Garuda Indonesia Flight 035

Accident
- Date: 4 April 1987
- Summary: Crashed on approach in bad weather
- Site: Polonia Airport, Indonesia;

Aircraft
- Aircraft type: Mcdonnell Douglas DC-9-32
- Aircraft name: Pawan(until 1986)
- Operator: Garuda Indonesia
- IATA flight No.: GA035
- ICAO flight No.: GIA035
- Call sign: INDONESIA 035
- Registration: PK-GNQ
- Flight origin: Sultan Iskandar Muda Airport, Banda Aceh Indonesia
- Destination: Polonia Airport, Medan Indonesia
- Occupants: 45
- Passengers: 37
- Crew: 8
- Fatalities: 23
- Injuries: 22
- Survivors: 22

= Garuda Indonesia Flight 035 =

1987 aviation accident

Garuda Indonesia Flight 035 was a domestic Garuda Indonesia flight that struck a pylon and crashed on approach to Medan-Polonia Airport on 4 April 1987. Out of the 45 passengers and crew on board, 23 were killed in the accident.

==Accident==
The aircraft was on an Instrument Landing System approach to Medan Airport in a thunderstorm.
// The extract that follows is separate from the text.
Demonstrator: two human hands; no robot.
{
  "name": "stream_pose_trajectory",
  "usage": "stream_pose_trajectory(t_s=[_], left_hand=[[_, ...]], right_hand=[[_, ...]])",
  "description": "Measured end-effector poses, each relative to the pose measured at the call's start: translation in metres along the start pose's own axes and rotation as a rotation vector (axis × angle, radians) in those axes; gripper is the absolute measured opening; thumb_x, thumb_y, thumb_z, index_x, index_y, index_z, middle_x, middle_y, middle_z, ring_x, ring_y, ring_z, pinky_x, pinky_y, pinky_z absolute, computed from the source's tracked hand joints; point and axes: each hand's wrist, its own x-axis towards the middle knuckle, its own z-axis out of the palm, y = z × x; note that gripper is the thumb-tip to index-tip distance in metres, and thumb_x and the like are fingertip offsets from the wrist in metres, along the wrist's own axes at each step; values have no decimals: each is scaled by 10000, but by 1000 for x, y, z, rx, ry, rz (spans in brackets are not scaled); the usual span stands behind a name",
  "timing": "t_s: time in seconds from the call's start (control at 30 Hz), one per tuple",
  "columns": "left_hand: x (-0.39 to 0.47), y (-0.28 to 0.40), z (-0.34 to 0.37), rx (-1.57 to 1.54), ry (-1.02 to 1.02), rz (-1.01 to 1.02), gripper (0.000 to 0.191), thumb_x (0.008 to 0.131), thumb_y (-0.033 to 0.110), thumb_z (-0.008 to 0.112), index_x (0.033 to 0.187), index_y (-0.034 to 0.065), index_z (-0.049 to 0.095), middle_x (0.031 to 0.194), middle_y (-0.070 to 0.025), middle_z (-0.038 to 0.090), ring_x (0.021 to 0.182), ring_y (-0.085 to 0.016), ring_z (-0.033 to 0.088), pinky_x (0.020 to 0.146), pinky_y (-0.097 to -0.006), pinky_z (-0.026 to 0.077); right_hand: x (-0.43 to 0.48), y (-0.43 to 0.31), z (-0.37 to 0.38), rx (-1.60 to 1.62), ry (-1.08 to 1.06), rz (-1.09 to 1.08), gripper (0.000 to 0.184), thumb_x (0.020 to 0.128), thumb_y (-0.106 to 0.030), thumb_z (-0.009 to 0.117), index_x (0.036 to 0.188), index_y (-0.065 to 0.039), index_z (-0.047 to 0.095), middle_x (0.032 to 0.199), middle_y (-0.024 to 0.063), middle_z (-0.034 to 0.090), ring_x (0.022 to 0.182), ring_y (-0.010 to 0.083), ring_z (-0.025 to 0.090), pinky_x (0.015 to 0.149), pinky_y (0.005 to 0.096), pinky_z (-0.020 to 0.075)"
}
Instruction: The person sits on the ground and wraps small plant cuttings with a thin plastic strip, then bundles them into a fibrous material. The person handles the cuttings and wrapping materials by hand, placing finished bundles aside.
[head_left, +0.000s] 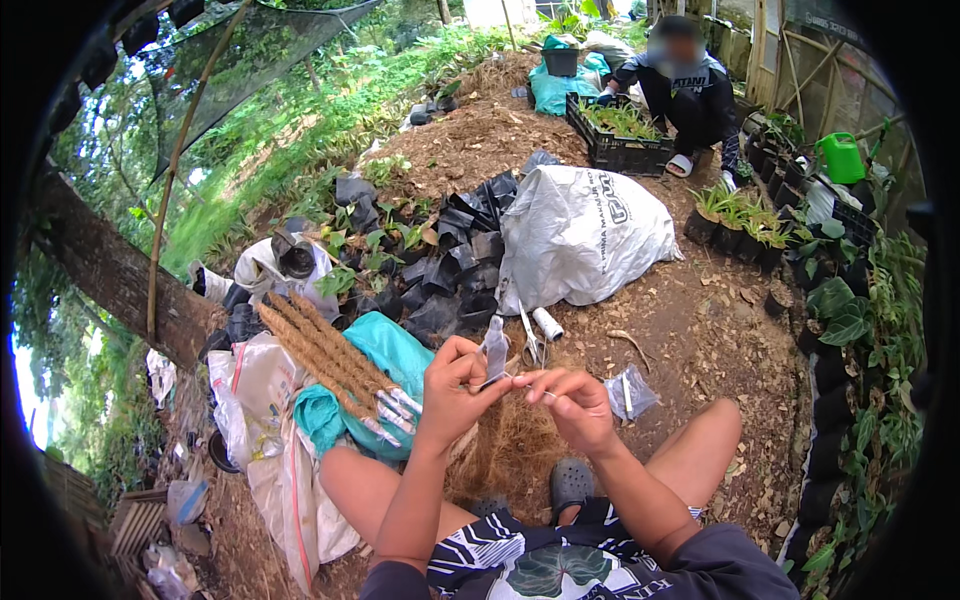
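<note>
My left hand (459, 386) holds a greyish wrapped piece (496, 349), possibly plastic over a stick, pointing upward. Close beside it, my right hand (574, 405) pinches a thin pale string or wire (541, 392) that runs to the left fingertips. Just beyond the hands lie metal scissors (529, 335) and a white roll (549, 324) on the soil. Loose brown fibre (499, 454) is heaped below my hands. Several fibre-covered poles (330, 352) with white-wrapped ends rest on a teal bag (382, 345) to the left. A small clear plastic bag (632, 393) lies right of my right hand.
A large white sack (585, 232) stands ahead beside black plastic plant pots (465, 262). Farther right, a person (686, 90) crouches by a black crate (622, 146) of plants. Potted plants (739, 217) and a green watering can (840, 157) line the right side. A tree trunk (120, 270) leans at left.
</note>
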Motion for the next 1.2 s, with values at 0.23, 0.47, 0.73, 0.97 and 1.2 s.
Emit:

The aircraft struck electrical power lines and crashed short of the runway. The aircraft broke up and the tail section separated and fire broke out.

Most of the survivors escaped through breaks in the fuselage and 11 were flung free of the aircraft. Four of the eight crew died and 19 passengers suffered fatal injuries due to smoke inhalation and burns. Four crew and 18 passengers suffered serious injuries. All of the fatalities were a result of the fire and not due to the impact with the ground.

==Aircraft==
The flight was carried out by a 1976-built Douglas DC-9-32 registered PK-GNQ. The aircraft was damaged beyond repair and written off.